* Assigned task
Find the line in the entries below that contains "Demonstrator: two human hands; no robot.". Repeat it exactly, and every line after it through the line that contains "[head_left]".

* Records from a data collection
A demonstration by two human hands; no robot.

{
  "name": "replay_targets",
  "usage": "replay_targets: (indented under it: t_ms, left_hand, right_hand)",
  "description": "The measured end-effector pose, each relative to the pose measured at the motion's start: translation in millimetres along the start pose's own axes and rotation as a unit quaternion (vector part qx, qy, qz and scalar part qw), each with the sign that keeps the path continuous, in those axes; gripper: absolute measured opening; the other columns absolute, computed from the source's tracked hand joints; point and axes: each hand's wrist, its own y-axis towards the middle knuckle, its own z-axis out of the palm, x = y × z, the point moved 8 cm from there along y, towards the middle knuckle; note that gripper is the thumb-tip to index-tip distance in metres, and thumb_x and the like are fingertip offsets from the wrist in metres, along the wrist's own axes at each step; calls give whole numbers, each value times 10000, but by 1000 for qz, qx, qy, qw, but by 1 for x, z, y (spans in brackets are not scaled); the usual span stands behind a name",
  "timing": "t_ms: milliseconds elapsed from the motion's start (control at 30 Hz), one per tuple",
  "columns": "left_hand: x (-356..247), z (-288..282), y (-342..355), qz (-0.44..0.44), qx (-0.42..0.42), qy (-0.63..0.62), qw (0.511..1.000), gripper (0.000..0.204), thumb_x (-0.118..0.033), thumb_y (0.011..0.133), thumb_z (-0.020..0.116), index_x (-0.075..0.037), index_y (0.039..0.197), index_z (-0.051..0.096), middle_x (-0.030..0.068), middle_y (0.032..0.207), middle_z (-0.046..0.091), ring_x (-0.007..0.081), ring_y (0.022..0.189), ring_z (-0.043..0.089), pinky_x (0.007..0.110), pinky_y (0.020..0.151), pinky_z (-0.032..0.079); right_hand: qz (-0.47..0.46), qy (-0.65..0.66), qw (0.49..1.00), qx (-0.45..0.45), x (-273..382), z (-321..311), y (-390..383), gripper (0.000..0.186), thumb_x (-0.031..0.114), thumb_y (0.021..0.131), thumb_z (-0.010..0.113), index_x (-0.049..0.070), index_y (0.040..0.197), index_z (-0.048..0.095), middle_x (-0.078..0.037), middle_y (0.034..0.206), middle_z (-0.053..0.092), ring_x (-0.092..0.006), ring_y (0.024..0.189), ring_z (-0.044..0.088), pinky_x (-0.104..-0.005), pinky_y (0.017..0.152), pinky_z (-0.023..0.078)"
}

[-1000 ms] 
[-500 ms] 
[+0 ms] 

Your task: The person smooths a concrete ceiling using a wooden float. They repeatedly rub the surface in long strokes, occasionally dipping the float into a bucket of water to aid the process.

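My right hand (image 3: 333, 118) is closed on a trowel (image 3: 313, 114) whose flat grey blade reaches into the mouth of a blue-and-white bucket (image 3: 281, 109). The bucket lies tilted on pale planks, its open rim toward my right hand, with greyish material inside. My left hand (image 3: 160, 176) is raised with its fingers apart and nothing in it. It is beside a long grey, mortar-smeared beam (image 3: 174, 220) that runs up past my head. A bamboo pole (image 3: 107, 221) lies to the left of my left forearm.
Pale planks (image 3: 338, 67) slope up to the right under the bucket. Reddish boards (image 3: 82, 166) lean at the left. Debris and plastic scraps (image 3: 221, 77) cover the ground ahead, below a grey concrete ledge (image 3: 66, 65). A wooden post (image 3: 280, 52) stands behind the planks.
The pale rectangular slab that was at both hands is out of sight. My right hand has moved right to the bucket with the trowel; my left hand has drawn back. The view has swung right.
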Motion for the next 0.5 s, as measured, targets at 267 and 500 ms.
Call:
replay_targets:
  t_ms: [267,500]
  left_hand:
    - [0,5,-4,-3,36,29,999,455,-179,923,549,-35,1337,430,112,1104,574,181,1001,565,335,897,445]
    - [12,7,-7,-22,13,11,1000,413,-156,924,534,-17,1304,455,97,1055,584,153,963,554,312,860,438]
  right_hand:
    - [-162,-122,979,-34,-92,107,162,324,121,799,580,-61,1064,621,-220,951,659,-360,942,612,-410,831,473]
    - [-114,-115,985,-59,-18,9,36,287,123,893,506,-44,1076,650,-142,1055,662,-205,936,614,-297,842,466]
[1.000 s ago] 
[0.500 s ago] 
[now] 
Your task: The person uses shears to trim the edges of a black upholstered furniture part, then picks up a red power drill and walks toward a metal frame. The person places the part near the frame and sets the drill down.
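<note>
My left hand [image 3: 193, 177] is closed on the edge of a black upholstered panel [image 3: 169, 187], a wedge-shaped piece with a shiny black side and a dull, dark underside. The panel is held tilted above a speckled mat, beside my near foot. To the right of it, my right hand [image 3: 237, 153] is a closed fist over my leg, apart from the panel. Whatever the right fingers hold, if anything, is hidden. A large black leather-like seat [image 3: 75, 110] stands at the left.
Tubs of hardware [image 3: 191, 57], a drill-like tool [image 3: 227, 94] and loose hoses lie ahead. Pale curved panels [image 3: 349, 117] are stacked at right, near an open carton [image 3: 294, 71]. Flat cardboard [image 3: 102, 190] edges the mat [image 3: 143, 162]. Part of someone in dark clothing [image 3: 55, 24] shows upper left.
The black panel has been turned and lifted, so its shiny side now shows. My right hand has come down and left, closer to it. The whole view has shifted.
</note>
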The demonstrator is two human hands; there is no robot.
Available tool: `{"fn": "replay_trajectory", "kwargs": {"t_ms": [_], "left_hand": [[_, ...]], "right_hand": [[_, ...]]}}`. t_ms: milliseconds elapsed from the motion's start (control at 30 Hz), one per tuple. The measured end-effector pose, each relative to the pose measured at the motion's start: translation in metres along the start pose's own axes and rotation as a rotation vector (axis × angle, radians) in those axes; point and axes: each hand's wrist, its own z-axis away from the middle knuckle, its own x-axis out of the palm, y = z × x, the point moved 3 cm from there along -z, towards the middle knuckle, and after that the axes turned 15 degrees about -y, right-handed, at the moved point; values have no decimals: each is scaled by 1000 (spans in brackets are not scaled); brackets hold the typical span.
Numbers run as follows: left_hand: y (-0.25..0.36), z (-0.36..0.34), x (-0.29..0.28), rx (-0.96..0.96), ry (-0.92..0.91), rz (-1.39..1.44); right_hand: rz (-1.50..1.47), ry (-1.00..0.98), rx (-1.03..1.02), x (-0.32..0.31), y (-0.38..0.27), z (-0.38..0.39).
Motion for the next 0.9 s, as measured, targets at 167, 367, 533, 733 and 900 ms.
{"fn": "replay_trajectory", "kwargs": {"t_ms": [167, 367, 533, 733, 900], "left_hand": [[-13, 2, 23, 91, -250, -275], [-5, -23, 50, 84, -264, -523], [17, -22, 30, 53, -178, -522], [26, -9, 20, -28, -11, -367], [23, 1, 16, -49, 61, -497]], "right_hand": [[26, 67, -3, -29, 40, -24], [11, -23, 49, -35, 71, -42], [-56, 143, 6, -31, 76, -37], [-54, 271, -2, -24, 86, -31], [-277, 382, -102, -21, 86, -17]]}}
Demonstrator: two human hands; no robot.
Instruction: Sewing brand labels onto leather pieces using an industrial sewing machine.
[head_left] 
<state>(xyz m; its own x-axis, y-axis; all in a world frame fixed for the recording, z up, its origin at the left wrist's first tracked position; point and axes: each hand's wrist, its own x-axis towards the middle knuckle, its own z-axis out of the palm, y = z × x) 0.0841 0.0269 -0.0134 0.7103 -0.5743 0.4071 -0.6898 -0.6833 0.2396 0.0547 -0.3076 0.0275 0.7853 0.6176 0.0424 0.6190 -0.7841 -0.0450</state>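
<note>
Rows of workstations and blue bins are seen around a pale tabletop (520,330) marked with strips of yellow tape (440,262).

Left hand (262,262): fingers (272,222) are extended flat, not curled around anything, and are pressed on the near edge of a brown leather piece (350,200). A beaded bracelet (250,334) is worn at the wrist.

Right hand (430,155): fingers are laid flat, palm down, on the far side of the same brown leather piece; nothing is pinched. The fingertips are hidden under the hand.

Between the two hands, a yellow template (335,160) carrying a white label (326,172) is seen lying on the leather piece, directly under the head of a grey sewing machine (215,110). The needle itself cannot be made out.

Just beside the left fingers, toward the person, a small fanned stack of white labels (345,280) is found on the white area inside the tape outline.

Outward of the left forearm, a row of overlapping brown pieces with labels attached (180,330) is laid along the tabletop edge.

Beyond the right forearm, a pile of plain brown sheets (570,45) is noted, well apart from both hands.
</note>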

* The completed task
Demonstrator: two human hands; no robot.
Instruction: Sewing brand labels onto leather pieces using an industrial sewing machine.
[head_left] 

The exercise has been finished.